From Brillo Box (3¢ off) .

Sorry, but after David Bowie played Andy Warhol in Basquiat, does anyone else need to take a crack at Andy? Jared Leto thinks so. He’s producing and starring in a film that Terence Winter (of HBO’s Vinyl) will adapt from Victor Bockris’s 1989 book Warhol: The Biography. This is probably the most horrific news since Jason Segel announced he was playing David Foster Wallace. But whereas all it took to pull off DFW was a bandana and some mumbling about 15 minutes of fame, Andy is going to be trickier. Sure, there’ll be mumbling about fame, but as Vulture notes it’s also going to take 40 wigs and a mummified human foot. Needless to say, you’re going to want to soak in some real Warhol before Jared Leto ruins him for all of us. Luckily, you’ll soon have two golden opportunities.

Brillo Box (3¢ Off)
Oct. 3, 6:30pm, and Oct. 4, 9:15pm, at Bruno Walter Auditorium, 40 Lincoln Center Plaza (Amsterdam & W. 65th St. entrance).
Director Lisanne Skyler (Capture the Flag, Getting to Know You) is painfully close this story: in 1969, her parents spent a mere $1,000 on one of Andy Warhol’s plywood Brillo box reproductions. Instead of holding onto it, they traded it away, only to find out later that it sold at auction for a cool $3 million. Basically, this is the story your dad always told you about the Mickey Mantle baseball card that could’ve paid for your college had he not put it in his bicycle spokes. Except Skyler’s parents really should’ve known better, since they had faith in Warhol at a time that his dalliance with commercial products was widely panned. Over the years, the artist’s Brillo boxes have easily outperformed the S&P 500 and have sold for as much as $4.7 million. Skyler writes that her documentary “follows this single sculpture as it makes its way from my family’s living room to the global art market, exploring the ephemeral nature of art and value.” The film is premiering at the New York Film Festival in October and comes to HBO next year.
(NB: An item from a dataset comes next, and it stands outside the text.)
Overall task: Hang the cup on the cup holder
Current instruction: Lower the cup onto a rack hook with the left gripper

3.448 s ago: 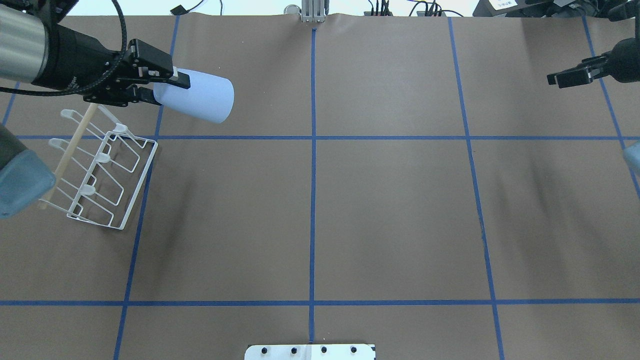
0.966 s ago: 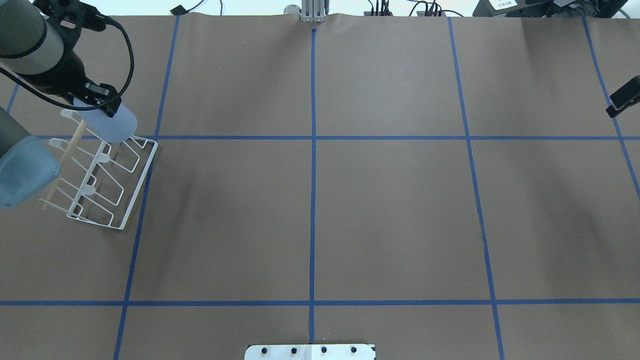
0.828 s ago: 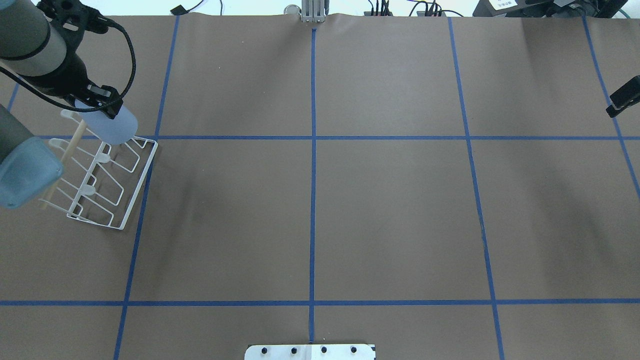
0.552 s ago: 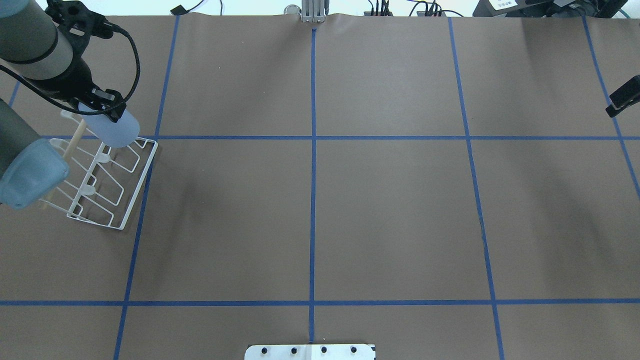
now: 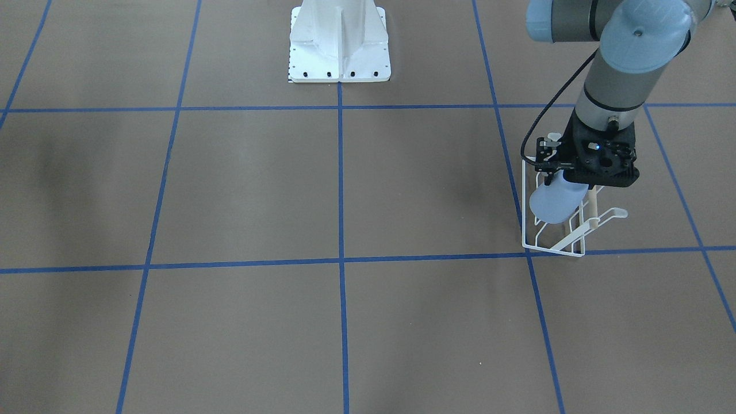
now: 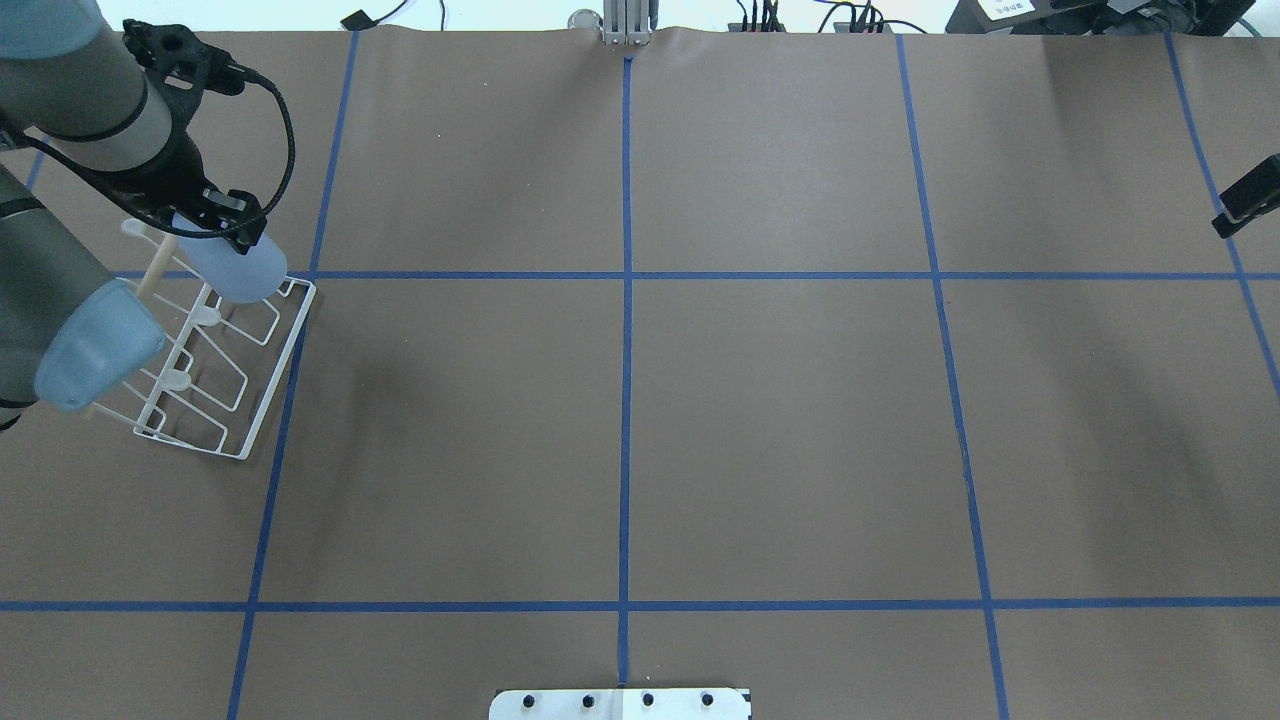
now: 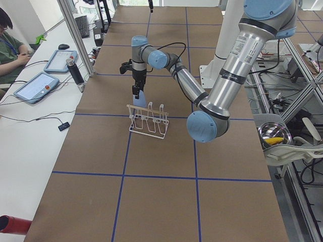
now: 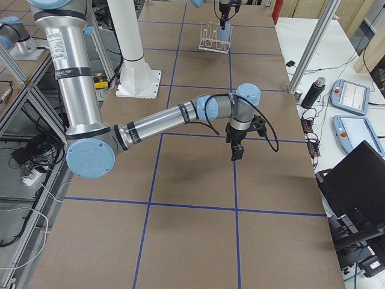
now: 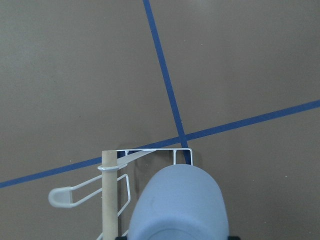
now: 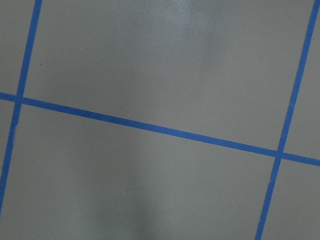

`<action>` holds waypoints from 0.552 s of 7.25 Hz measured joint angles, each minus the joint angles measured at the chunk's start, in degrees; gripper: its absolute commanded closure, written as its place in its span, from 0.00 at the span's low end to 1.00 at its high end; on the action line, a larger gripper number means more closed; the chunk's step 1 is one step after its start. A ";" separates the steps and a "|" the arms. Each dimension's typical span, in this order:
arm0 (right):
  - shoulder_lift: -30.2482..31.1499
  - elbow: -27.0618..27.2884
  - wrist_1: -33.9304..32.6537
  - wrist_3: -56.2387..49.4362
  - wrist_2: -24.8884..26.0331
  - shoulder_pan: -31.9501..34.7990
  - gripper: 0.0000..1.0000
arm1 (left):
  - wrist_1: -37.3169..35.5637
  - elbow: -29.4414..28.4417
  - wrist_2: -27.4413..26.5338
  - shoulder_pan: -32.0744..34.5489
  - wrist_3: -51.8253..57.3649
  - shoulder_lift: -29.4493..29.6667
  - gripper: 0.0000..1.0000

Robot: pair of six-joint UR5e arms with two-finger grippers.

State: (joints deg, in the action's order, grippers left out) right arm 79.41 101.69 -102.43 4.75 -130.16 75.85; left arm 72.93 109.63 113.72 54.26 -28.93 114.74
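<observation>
The light blue cup (image 6: 240, 272) hangs mouth-down in my left gripper (image 6: 216, 216), which is shut on its base end. It is over the far end of the white wire cup holder (image 6: 262, 392), next to the wooden dowel (image 9: 108, 195). In the front view the cup (image 5: 553, 202) overlaps the holder's (image 5: 553, 244) end wires below the gripper (image 5: 566, 179). The left wrist view shows the cup (image 9: 177, 205) from above; whether a prong is inside it is hidden. My right gripper (image 6: 1243, 202) is at the table's right edge, fingers together and empty.
The white robot pedestal base (image 5: 339, 46) stands at the middle of the robot's side of the table. Blue tape lines cross the brown table cover (image 6: 780, 430). An operator sits at a side desk with tablets (image 7: 38, 85).
The cup turned from lying sideways to mouth-down. Over the last second my left gripper carried it a little further over and down onto the holder's far end. The right gripper stayed still.
</observation>
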 measured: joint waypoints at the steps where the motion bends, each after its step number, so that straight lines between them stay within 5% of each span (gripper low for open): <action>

The Chelsea Girls: 50th Anniversary Screening
Oct. 2, 6:30pm, Anthology Film Archives, 32 Second Ave., East Village. 
Downtown legend Jonas Mekas is returning to his old stomping grounds, Anthology Film Archives, to present a 50th anniversary screening of this Warhol classic. And what better host? Mekas is the guy who originally screened The Chelsea Girls at his Film-Makers’ Cinematheque on West 41st Street. Shot inside of the Chelsea Hotel in 1966, it stars a plethora of Warhol’s superstars, including Rene Ricard (the only one who actually lived at the hotel), Nico (who was inspired by the film to release the album Chelsea Girl), Brigid Berlin, Gerard Malanga, Mary Woronov, Ingrid Superstar, International Velvet and Eric Emerson. If you haven’t seen Warhol’s breakout film, you’ll want to do so on the big screen: Warhol shot over six hours of vignettes and then split-screened them by showing a dozen 16mm reels side-by-side. The result, Anthology notes, depicts the hotel, well before it controversial redevelopment, as “a teeming hive of Superstars, junkies, prostitutes, and generally out-sized personalities.” And this was before Dee Dee Ramone moved there.

Correction: The original version of this post was revised to correct the address of the Oct. 4 screening of >Brillo Box (3¢ Off).